The tentative schedule will provide an update on the current state of VFIO/IOMMU/PCI kernel sub-systems, followed by a discussion of current issues in the proposed topics.

The following was a result of last year's successful Linux Plumbers MC:

  • The first version of work on improving the IRQ throughput using coalesced interrupt delivery with MSI has been sent for review to be included in the mainline kernel
  • The work surrounding support for /dev/iommufd continues with the baseline VFIO support replacing the "Type 1", has been merged into the mainline kernel, and discussions around introducing accelerated viommu to KVM are in progress. Both Intel and AMD are working on supporting iommufd in their drivers
  • Changes focused on IOMMU observability and overhead are currently in review to be included in the mainline kernel
  • The initial support for generating DT nodes for discovered PCI devices has been merged
    into the mainline kernel. Several patches followed with various fixes since then
  • Following a discussion on cleaning up the PCI Endpoint sub-system, a series has been proposed to move to the genalloc framework, replacing a custom allocator code within the endpoint sub-system

Tentative topics that are under consideration for this year include (but are not limited to):

  • PCI

    • Cache Coherent Interconnect for Accelerators (CCIX)/Compute Express Link (CXL) expansion memory and accelerators management
    • Data Object Exchange (DOE)
    • Integrity and Data Encryption (IDE)
    • Component Measurement and Authentication (CMA)
    • Security Protocol and Data Model (SPDM)
    • I/O Address Space ID Allocator (IOASID)
    • INTX/MSI IRQ domain consolidation
    • Gen-Z interconnect fabric
    • ARM64 architecture and hardware
    • PCI native host controllers/endpoints drivers' current challenges and improvements (e.g., state of PCI quirks, etc.)
    • PCI error handling and management, e.g., Advanced Error Reporting (AER), Downstream Port Containment (DPC), ACPI Platform Error Interface (APEI) and Error Disconnect Recovery (EDR)
    • Power management and devices supporting Active-state Power Management (ASPM)
    • Peer-to-Peer DMA (P2PDMA)
    • Resources claiming/assignment consolidation
    • Probing of native PCIe controllers and general reset implementation
    • Prefetchable vs non-prefetchable BAR address mappings
    • Untrusted/external devices management
    • DMA ownership models
    • Thunderbolt, DMA, RDMA and USB4 security
  • VFIO

    • Write-combine on non-x86 architectures
    • I/O Page Fault (IOPF) for passthrough devices
    • Shared Virtual Addressing (SVA) interface
    • Single-root I/O Virtualization(SRIOV)/Process Address Space ID (PASID) integration
    • PASID in SRIOV virtual functions
    • Device assignment/sub-assignment
  • IOMMU

    • /dev/iommufd development
    • IOMMU virtualisation
    • IOMMU drivers SVA interface
    • DMA-API layer interactions and the move towards generic dma-ops for IOMMU drivers
    • Possible IOMMU core changes (e.g., better integration with the device-driver core, etc.)

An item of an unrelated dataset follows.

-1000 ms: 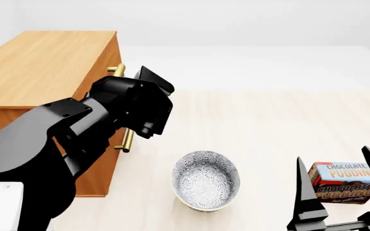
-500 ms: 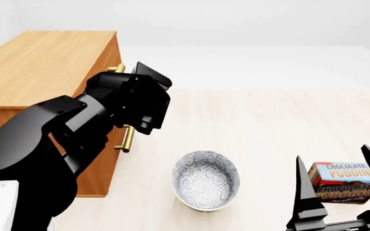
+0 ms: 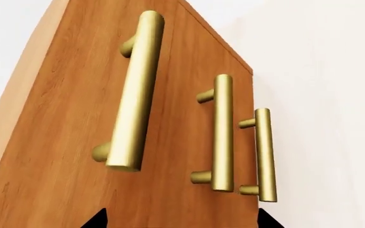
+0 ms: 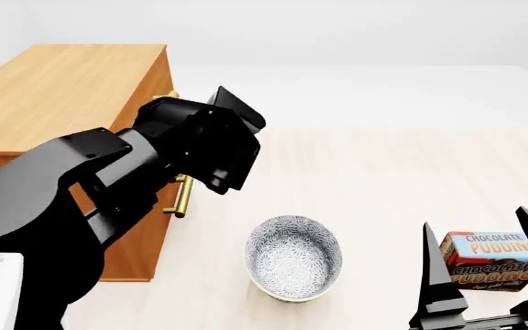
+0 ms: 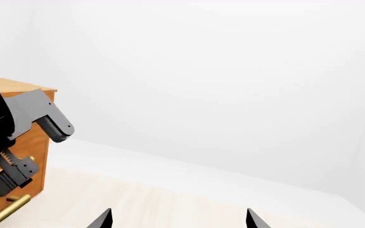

If you are interested in participating in this MC and have topics to propose, please use the Call for Proposals (CfP) process. More topics might be added based on CfP for this MC.

Otherwise, join us in discussing how to help Linux keep up with the new features added to the PCI interconnect specification. We hope to see you there!

Key Attendees:

  • Alex Williamson
  • Arnd Bergmann
  • Ashok Raj
  • Benjamin Herrenschmidt
  • Bjorn Helgaas
  • Dan Williams
  • Eric Auger
  • Jacob Pan
  • Jason Gunthorpe
  • Jean-Philippe Brucker
  • Jonathan Cameron
  • Jörg Rödel
  • Kevin Tian
  • Krzysztof Wilczyński
  • Lorenzo Pieralisi
  • Lu Baolu
  • Marc Zyngier
  • Peter Zijlstra
  • Thomas Gleixner

Contacts:

Presentation materials

  1. Jonathan Cameron (Huawei Technologies R&D (UK))
    18/09/2024, 10:00

    Key takeaway - interrupts are what makes this complex.

    The PCIe port driver is an unusual beast:
    - It binds to several Class Codes because they happen to have common features. (PCI Bridges of various types, Root Complex Event Collectors).
    - It then gets ready to register a set of service drivers.
    - Before registering those service drivers it has to figure out what interrupts are in use...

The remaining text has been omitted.